Des chercheurs de l'Institut de Neurosciences de l'hôpital de La Timone à Marseille ont identifié un signal dans une partie du cerveau des rats prédisant leur vulnérabilité à devenir "accros" à la cocaïne. La découverte pourrait aider les traitements de la dépendance chez l'humain. Voilà pourquoi.
- Déjà parce que nous ne sommes pas tous égaux face à la drogue
"Il y a des gens qui peuvent consommer de la cocaïne tous les samedis soir et qui ne seront jamais accros, et d'autres qui ne résistent pas et basculent dans l'addiction", explique Christelle Baunez, chercheuse à l'Institut de Neurosciences de La Timone à Marseille.
Alors comment éviter la dépendance, ce besoin de "consommer une chose malgré les conséquences négatives de cette consommation"?
La recherche sur ces rats a permis de mettre en évidence l'existence d'un signal dans une partie de leur cerveau. Si ce "marqueur prédictif" était identifié, il pourrait "aider les gens les plus vulnérables".
- Comment l'expérience a été conduite ?
Les rats concernés sont déjà familiarisés à la consommation du produit. L'expérience a consisté à ne pas punir la prise de cocaïne, mais à punir sa recherche.
Pour obtenir la drogue, le rat doit presser un levier qui libère une dose. Il avait alors une chance sur deux de recevoir à la place une décharge électrique dans les pattes.
15 à 20% des rongeurs "vont quand même essayer de jouer pour avoir la cocaïne, malgré le risque qu'ils prennent d'avoir un choc", indique Christelle Baunez, "ce sont eux qui nous intéressent, car ils sont vraiment accros".
- Mais alors comment distinguer "avant qu'il ne soit trop tard" les futurs accros des autres ?
"Il existe dans le cerveau un marqueur prédictif, il faut l'identifier", explique Christelle Baunez. L'objectif est de déterminer si une personne est vulnérable à la dépendance afin de l'aider à résister.

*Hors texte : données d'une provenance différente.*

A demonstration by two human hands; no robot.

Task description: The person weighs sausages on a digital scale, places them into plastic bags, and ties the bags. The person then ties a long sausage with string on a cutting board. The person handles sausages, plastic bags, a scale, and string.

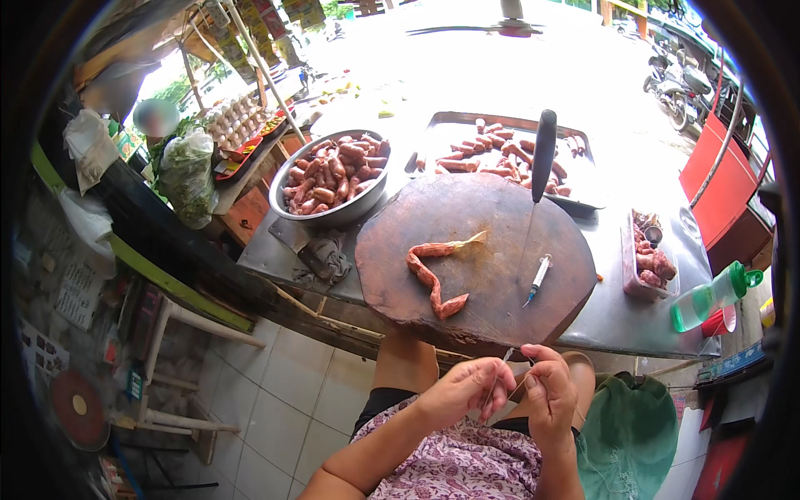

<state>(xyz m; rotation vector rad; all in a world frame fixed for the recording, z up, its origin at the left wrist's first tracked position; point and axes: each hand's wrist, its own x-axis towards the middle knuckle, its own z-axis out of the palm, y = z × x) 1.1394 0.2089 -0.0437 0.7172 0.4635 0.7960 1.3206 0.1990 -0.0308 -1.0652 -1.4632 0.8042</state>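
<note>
In front of the board's near edge, above my lap, both hands are raised close together. My left hand [477, 385] pinches a thin pale string, its fingers curled. My right hand [546, 392] pinches the string too, thumb against the fingers. Loose ends hang near my lap. Beyond them, a length of filled sausage casing [427, 279] lies bent on the round wooden chopping board [492, 221], its pale empty end pointing right. A syringe [540, 278] with a needle rests on the board's right side. Behind it a knife [543, 154] stands upright, black handle up, tip toward the wood.
A metal bowl [360, 190] heaped with sausages stands back left, beside a grey rag [327, 257]. At the back a metal tray [592, 179] holds more sausages. On the right are a plastic tub [637, 287] of meat, a green bottle [708, 297] and a red cup [722, 322].
</note>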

Les chercheurs ont ainsi trouvé une "signature magique" permettant d'identifier les rats accros. Ils ont repéré une activité électrique anormale des neurones dans le noyau sub-thalamique (NST), dans une région du cerveau impliquée entre autres dans les décisions coût-bénéfice.
L'activité anormale des neurones dans cette zone, à une très très basse fréquence, apparaît chez les seuls "animaux qui seront de futurs consommateurs compulsifs". Bingo.
- En quoi cette trouvaille est fondamentale ?
Identifier un signal, c'est pouvoir travailler dessus et pouvoir trouver un traitement pour remédier à la dépendance. L'étude a confirmé qu'à une fréquence bien précise, plutôt basse, la stimulation réduit la quête de substance du rat toxicomane.
Cette méthode de stimulation cérébrale profonde se fait avec des électrodes implantées dans cette zone. Cela fonctionne pour modifier des comportements liés à l'addiction.
"L'étape suivante pour nous est de chercher une activité miroir de ce qu'on observe profondément", explique Christelle Baunez.
Une sorte de "résonance" de ce signal dans une partie du cerveau plus périphérique, détectable avec un simple casque d'électroencéphalogramme. Ce qui permettrait de mettre en garde un patient toxicomane sur sa vulnérabilité à l'accoutumance.